Smart lamp
The project involves creating a smart lamp that responds to motion and ambient light levels.
Author: Radu George-Alexandru
GitHub Project Link: https://github.com/UPB-FILS-MA/project-George2543
Description
This project revolves around creating a smart lamp system that enhances both convenience and energy efficiency. Utilizing the Raspberry Pi Pico W as its core, along with a motion sensor and a photoresistor, the lamp dynamically responds to its environment. By detecting motion, it ensures that illumination is provided when needed. Additionally, the led turns on/off based on ambient light levels, conserving energy when sufficient natural light is available and optimizing comfort when there is not enough light. This integration of motion and light sensing technology transforms the lamp into a versatile and adaptive lighting solution for any space.
Motivation
I choose to persue this smart lamp project because I was thinking that one of the most important facilities of a smart house are the lights. This project tackles energy efficiency by innovating traditional lighting with a Raspberry Pi Pico W and motion/light sensors. It's a technical challenge that excites me, merging hardware and software seamlessly, so that I can craft a smart home solution that contributes to a mindful energy consumption.
Architecture
Main components:
- Raspberry Pi Pico W: Is the control unit, it manages the motion sensor, photoresistor and LED
- Magnetic sensor Hall: Detects motion within its range
- Photoresistor: Measures ambient light levels
- LED
Connection between components:
- Motion sensor to microcontroller: The motion sensor is connected to the Raspberry Pi Pico W through GPIO pins.
- Photoresistor to microcontroller: The photoresistor is directly connected to the Raspberry Pi Pico W.
- LED to microcontroller: The LED is connected to the Raspberry Pi Pico W, serving as the output. Through the microcontroller, the LED is controlled based on the inputs received from the magnetic motion sensor and photoresistor.
Log
Week 6 - 12 May
I completed the project Kicad schematic, ensuring all components are properly connected.
Week 7 - 19 May
I used the project schematic as a template when putting together the hardware on the breadboard.
Week 20 - 26 May
I implemented the software for the hardware using PWM on the photoresitor and read the value of the motion sensor using the adc pins. After that I've run the code and flashed it on the pico.
Hardware
- Raspberry Pi Pico W: The microcontroller serves as the main processing unit, coordinating the functions of the entire system.

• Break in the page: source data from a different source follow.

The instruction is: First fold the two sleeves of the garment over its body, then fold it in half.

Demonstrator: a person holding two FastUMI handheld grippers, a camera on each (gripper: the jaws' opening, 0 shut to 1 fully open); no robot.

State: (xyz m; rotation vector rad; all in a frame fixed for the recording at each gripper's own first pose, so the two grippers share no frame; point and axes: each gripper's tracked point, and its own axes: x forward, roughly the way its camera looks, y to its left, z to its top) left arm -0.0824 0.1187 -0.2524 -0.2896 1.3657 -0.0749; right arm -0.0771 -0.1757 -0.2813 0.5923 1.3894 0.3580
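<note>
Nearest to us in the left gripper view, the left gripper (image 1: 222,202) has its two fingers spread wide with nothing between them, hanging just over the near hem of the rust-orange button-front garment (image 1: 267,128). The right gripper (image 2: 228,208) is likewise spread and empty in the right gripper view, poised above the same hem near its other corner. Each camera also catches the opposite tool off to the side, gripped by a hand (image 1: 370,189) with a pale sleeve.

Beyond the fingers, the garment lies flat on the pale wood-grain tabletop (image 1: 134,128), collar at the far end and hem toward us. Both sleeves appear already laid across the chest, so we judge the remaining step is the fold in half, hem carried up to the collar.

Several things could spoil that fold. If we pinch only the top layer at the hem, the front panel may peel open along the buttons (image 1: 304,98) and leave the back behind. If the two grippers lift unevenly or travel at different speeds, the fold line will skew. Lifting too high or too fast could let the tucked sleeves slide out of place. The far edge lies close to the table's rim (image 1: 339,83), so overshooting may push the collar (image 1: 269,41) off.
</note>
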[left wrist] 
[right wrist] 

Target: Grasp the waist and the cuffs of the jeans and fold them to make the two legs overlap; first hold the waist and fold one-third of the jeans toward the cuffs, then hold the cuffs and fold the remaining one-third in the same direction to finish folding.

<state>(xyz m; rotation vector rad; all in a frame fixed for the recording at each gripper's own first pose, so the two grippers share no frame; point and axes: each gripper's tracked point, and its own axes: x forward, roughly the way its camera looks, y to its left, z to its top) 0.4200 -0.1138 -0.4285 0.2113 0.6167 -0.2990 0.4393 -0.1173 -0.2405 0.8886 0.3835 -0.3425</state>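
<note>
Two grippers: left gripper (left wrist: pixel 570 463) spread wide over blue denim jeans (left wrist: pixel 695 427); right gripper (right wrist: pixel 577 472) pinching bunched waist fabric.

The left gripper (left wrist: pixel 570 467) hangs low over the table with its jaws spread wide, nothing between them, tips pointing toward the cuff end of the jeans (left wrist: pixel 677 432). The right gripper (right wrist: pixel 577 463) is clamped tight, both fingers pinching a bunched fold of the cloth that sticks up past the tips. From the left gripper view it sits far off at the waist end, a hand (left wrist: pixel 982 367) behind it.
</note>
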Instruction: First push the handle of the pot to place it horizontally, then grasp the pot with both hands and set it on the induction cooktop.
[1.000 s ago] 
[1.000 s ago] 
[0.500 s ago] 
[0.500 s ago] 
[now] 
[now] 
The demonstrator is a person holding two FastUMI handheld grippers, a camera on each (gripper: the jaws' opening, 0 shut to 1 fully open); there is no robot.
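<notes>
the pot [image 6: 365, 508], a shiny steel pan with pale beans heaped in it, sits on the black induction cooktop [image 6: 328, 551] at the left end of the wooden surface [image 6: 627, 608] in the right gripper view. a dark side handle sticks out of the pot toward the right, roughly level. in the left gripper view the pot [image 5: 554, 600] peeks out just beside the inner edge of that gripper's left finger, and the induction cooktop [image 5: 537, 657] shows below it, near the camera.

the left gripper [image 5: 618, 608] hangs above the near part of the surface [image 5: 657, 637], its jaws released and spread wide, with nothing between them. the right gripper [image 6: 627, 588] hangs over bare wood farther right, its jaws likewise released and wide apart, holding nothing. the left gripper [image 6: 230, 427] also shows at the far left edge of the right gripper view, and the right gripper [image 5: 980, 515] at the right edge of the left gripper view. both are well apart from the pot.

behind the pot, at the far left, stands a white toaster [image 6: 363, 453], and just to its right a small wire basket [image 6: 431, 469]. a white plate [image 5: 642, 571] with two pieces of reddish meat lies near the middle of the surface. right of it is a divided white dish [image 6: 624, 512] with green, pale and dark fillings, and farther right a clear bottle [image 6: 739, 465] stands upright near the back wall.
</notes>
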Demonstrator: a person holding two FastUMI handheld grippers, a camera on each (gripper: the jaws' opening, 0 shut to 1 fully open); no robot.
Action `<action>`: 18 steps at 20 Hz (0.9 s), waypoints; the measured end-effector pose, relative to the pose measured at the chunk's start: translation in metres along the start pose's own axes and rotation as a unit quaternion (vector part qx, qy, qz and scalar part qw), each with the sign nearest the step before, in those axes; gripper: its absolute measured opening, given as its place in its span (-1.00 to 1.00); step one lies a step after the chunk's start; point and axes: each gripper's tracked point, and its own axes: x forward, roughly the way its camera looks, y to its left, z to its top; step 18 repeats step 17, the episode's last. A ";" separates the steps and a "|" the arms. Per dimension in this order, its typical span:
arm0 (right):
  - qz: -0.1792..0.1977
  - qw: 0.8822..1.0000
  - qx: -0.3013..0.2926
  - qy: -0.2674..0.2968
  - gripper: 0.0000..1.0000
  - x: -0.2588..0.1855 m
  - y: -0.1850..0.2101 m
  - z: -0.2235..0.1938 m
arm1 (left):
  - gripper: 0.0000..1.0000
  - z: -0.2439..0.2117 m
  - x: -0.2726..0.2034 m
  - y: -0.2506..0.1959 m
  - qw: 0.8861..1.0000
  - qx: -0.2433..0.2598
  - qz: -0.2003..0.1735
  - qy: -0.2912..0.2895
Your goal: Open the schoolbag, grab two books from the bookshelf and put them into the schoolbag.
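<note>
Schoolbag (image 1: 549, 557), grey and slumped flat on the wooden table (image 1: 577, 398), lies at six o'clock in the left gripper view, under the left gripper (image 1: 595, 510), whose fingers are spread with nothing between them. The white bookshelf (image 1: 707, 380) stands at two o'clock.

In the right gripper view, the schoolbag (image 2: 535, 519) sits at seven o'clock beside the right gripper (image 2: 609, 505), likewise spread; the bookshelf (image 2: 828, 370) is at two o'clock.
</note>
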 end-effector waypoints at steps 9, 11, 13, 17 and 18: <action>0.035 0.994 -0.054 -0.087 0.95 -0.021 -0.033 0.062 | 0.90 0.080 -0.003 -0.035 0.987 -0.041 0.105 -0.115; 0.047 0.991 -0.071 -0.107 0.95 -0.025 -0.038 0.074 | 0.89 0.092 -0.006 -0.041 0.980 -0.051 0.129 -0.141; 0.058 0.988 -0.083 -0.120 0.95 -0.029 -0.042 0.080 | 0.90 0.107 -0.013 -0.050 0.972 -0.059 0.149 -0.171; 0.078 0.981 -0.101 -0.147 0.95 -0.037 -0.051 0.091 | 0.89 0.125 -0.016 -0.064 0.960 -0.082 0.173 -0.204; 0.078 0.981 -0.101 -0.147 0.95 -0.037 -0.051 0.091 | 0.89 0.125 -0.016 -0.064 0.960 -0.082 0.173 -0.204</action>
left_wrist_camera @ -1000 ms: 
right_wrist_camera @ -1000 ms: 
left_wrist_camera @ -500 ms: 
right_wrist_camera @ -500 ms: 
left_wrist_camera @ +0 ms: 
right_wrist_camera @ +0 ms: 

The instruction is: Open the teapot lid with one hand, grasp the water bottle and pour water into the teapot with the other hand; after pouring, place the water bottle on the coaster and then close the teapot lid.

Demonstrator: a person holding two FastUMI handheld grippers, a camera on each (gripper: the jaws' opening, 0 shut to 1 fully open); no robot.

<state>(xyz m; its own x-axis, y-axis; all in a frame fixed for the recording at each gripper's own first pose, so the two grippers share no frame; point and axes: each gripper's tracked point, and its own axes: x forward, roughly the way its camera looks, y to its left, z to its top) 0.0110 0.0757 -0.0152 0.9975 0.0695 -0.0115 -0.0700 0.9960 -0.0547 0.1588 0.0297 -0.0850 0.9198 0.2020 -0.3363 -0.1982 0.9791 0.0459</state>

- Magnetic motion sensor: Detects motion within its range and sends signals to the Raspberry Pi Pico W, triggering the activation of the LED when movement is detected.
- Photoresistor: Measures ambient light levels and communicates this data to the Raspberry Pi Pico W.
- LED: Illuminates the lamp and is controlled by the Raspberry Pi Pico W. It turns on/off based on signals received from the motion sensor and light sensor.
- Resistors: Used to limit the current flow and protect the components, ensuring stable operation of the circuit.
- Breadboard: Provides a platform for assembling the circuit.
- Micro USB Cable: Powers the Raspberry Pi Pico W.
Schematics
Place your KiCAD schematics here.
Bill of Materials
| Device | Usage | Price |
|---|---|---|
| Rapspberry Pi Pico W | The microcontroller | 35 RON |
| Magnetic sensor HALL SS495A | Detecting motions | 3.33 RON |
| Photoresistor | Measures ambient light | 1.90 RON |
| LED 5mm | Serves as output | 0.45 RON |
| Resistors | Protect components | 12.29 RON 600pcs/30val |
| Breadboard | Assembling the circuit | 9.98 RON |
| Wires male to male | Connections | 6.99 RON 40pcs |
| Micro USB cable | Power the microcontroller | 3.03 |
Software
| Library | Description | Usage |
|---|---|---|
| embassy_executor | Running asynchronous tasks | Execute asynchronous tasks |
| embassy-time | Time Library | Used for creating timing functions |
| embassy-rp | RP2040 pheripherals | Accesing the pheripherals of the microcontroller |